Something like this:

+-model
   +-orm
     +-sqlalchemy
     +-sqlobject
+-view
   +-templates
     +-kid
     +-genshi

Hmmm. I'm still undecided on this. I think it should definitely be possible for users to manually create/manage a table of contents themselves, but an auto-generated one might be an interesting option.

That said, I think one of the most useful things about tags is that they can cut across a hierarchy, so its easy to find related things even when they aren't "nearby" in a set of documents.

> - Each collection should be subdivided into one or more "books". All
>> documents should be assigned to exactly one of these books. The books
>> should be exportable in docbook format. All books and their tables of
>> content should be accesible from the start page. The auto generated API
>> reference should go to a separate book or to the appendix of one ore
>> more of these books.
>
> Would these "books" be analogous to what I'm calling a "version"? Or would
> they be different. Can you provide some examples?

No, the versions (software version described and doc version maintained
by the underlying versioning backend) would be orthogonal to books and
collections (of books). As an example, I was thinking of
http://docs.sun.com/app/docs/prod/software
When you click through the hierarchy, you will get to symbols with three
books ("collections"), and below them the actual books (the symbols look
like pages, but they actually stand for whole books).

So is something like the following what you are proposing?

- turbogears collection
- Users Guide (book)
- Dev Guide (book)
- HowTo Collection (book)
[then have each one "versioned"]

What kind of URL scheme would we use for this?
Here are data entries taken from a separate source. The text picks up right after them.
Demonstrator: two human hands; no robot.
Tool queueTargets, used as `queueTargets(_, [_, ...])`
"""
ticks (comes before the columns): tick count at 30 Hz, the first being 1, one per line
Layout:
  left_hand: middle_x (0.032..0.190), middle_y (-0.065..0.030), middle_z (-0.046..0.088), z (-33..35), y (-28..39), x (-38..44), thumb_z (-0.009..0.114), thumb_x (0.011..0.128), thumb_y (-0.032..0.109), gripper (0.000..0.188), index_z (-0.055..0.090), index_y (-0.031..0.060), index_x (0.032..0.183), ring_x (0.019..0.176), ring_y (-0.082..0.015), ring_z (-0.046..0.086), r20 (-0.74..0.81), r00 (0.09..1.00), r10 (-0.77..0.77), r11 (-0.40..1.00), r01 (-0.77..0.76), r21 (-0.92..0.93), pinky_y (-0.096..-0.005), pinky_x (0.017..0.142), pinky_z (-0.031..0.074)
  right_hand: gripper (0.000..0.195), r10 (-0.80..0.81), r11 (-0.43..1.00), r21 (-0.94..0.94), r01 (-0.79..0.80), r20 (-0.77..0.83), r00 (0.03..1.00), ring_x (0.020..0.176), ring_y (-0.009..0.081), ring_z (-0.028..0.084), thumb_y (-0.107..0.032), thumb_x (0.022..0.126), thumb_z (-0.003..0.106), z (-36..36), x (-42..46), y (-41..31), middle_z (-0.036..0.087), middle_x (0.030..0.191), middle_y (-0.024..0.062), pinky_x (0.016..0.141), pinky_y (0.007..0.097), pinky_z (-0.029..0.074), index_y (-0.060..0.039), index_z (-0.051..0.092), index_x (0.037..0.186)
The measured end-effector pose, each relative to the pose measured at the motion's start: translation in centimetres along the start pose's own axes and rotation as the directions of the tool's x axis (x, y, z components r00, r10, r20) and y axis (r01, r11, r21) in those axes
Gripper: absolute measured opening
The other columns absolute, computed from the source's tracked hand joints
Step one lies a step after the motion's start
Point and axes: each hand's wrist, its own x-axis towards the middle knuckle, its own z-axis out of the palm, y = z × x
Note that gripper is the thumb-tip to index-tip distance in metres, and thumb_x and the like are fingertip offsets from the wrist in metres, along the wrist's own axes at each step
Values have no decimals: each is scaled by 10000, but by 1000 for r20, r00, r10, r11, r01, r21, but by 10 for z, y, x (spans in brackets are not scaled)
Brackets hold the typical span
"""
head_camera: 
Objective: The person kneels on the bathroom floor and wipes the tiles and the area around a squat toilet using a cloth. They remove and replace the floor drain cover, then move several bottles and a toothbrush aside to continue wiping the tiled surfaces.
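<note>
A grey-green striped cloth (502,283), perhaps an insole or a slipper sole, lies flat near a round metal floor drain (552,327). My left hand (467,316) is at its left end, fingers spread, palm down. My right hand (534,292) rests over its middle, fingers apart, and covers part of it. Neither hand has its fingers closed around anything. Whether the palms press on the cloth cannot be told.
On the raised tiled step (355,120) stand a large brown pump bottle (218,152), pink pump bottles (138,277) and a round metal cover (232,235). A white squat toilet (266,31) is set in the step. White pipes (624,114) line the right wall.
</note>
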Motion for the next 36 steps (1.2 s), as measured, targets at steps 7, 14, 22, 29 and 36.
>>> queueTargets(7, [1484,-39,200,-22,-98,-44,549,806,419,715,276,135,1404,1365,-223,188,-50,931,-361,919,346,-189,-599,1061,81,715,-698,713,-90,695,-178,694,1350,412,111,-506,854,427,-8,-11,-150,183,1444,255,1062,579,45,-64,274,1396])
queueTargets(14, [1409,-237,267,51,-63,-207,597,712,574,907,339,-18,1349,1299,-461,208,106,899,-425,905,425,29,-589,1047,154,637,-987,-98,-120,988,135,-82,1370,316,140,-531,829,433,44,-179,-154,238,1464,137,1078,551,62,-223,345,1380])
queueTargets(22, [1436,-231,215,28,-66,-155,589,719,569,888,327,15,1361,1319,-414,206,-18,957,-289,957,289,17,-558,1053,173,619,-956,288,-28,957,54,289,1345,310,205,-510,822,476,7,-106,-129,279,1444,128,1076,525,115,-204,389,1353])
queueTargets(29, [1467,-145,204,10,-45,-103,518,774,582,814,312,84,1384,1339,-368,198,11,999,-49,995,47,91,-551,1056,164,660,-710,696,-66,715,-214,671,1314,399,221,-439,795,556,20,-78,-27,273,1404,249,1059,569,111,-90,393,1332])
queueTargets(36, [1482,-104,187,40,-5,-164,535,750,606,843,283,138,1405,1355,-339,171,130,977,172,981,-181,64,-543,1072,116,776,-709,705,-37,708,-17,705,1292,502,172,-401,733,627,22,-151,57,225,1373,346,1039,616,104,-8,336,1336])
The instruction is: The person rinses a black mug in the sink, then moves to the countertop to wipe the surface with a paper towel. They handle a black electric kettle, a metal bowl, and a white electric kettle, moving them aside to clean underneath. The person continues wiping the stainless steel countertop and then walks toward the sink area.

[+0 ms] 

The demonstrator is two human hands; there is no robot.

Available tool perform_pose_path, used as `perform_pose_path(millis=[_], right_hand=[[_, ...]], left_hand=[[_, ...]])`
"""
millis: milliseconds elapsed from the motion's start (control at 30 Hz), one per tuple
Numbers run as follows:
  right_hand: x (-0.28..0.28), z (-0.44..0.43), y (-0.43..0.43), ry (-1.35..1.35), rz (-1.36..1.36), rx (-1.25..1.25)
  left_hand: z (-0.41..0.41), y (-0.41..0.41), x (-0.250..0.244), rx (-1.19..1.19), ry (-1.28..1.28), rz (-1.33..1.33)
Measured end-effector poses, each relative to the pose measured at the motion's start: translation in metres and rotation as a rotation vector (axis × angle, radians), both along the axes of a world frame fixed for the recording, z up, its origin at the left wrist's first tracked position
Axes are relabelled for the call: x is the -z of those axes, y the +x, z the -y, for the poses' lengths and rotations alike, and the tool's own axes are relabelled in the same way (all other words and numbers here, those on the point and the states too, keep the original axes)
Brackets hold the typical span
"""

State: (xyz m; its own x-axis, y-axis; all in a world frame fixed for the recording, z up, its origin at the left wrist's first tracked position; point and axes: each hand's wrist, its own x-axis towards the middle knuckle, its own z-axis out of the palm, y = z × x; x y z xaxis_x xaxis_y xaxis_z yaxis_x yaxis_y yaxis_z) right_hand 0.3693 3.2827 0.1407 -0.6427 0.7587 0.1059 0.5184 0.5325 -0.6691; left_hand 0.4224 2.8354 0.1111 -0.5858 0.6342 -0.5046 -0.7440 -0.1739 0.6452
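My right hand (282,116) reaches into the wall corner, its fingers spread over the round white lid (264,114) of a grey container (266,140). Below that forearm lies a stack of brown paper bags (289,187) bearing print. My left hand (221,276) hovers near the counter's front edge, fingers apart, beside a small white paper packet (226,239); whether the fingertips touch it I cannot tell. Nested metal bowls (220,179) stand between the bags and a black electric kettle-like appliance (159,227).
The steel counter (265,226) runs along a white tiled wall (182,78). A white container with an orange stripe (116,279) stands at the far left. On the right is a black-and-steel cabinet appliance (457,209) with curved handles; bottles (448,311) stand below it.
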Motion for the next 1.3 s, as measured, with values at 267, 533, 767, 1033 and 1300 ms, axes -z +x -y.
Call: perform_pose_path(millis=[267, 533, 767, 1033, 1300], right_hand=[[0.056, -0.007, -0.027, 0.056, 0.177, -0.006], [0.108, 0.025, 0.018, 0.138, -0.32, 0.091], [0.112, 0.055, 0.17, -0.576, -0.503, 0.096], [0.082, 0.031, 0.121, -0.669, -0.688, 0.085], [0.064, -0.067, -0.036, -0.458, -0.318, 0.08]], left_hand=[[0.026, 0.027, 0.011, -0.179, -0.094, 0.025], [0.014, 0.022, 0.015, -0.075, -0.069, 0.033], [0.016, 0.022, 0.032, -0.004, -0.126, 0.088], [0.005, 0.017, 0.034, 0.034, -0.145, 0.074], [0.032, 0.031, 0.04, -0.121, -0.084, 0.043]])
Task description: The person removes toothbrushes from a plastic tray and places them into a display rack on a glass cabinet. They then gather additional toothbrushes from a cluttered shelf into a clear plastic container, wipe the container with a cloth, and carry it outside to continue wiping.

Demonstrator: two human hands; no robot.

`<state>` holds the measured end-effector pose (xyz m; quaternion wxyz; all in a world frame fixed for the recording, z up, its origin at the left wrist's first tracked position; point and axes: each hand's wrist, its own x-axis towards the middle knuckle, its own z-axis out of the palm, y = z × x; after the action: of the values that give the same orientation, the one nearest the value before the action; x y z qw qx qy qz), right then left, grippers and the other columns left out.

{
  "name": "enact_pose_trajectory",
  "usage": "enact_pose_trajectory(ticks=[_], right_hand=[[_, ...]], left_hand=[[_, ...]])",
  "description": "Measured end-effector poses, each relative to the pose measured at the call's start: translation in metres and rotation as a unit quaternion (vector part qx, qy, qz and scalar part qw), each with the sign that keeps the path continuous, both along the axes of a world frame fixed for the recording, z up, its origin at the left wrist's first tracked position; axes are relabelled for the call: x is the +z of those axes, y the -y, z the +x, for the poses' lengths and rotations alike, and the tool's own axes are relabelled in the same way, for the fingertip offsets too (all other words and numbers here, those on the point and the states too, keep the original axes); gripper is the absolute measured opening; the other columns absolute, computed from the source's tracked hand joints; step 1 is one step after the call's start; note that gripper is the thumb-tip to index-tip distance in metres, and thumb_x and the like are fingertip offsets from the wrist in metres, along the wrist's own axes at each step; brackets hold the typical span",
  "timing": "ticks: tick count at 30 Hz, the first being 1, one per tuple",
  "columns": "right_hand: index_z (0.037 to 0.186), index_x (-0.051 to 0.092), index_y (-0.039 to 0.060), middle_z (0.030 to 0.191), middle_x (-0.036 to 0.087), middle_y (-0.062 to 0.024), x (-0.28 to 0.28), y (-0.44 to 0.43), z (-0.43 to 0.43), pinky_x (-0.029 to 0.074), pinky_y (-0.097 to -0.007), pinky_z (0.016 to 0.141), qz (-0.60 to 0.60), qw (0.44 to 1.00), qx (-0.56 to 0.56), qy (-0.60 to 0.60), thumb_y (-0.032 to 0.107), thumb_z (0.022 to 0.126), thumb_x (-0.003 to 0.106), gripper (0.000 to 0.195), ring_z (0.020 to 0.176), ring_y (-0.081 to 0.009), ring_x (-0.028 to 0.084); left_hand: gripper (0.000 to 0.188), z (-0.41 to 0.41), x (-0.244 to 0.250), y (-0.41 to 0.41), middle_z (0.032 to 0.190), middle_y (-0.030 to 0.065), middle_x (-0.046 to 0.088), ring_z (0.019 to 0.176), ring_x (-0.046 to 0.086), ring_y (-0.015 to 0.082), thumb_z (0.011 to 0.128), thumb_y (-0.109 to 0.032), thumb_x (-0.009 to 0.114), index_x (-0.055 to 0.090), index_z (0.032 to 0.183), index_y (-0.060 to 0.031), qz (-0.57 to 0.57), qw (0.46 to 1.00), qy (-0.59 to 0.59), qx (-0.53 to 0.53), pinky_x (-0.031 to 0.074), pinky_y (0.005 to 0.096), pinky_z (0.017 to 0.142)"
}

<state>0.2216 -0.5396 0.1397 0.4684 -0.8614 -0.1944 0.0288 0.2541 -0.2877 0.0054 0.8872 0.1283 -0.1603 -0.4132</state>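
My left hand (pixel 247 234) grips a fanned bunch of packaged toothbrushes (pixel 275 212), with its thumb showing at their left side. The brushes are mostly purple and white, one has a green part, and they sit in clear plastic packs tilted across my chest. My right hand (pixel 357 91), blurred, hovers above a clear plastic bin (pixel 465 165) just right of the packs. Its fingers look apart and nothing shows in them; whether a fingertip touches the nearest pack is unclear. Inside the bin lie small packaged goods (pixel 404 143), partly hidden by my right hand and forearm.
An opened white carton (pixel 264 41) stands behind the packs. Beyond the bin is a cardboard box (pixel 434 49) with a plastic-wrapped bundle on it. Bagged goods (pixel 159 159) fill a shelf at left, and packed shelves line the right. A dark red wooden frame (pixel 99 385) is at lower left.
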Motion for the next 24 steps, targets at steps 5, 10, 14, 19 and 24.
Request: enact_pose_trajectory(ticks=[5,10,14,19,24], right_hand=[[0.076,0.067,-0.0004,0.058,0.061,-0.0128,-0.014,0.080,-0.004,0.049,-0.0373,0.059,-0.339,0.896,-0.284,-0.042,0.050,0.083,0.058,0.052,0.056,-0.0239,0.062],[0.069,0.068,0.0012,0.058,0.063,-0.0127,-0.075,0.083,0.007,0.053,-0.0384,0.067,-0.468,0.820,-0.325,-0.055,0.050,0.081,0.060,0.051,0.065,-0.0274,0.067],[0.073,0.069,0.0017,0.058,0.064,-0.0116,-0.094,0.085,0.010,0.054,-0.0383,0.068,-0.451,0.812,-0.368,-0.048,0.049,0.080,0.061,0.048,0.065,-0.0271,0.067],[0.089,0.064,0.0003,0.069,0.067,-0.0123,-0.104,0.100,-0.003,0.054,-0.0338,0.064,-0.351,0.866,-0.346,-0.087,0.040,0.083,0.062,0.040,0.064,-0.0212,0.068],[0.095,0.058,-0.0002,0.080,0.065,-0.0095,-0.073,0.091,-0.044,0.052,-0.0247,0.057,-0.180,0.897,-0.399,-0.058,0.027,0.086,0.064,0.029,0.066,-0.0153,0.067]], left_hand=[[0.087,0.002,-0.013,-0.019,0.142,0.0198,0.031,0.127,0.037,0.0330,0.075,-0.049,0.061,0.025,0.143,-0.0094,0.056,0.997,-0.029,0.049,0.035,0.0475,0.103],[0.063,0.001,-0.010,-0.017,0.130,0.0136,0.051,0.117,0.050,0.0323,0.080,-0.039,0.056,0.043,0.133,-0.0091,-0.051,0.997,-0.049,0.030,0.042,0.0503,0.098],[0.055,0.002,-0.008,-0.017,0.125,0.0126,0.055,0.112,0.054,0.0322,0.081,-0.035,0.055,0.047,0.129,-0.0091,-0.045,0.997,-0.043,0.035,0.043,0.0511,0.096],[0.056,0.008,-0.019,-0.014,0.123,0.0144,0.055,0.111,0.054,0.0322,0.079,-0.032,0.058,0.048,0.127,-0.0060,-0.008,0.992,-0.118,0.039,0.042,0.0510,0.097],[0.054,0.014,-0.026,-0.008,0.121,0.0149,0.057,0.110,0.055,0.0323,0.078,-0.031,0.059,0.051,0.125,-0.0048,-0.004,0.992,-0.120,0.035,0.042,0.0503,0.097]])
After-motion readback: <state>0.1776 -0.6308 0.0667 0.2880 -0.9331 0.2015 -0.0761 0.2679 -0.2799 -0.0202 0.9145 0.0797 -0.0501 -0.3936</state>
> - Use an intermediate document format ( e.g. docbook) describing the

>> semantic of the document, independent of the syntax used for
>> entering/importing the document? If we want to support inline comments
>> and the like, then this will be needed.
>
> This is tricky because whatever intermediate format you use has to translate
> both ways (both from markup, and to markup).  Otherwise you can't ever edit
> the document again!  The potential pitfalls for this almost make my eyes
> bleed, though maybe it isn't as bad as I think.
>
> This would likely prevent the use of multiple markup languages as well.
> (NOT within a given Docudo instance!!  I just mean that the admin could
> configure Docudo to use one of several options)

Maybe we should distinguish between the higher level markup defining the
document structure into chapters, sections, subsections, and the lower
level markup used inside these sections for bullet lists, emphasis etc.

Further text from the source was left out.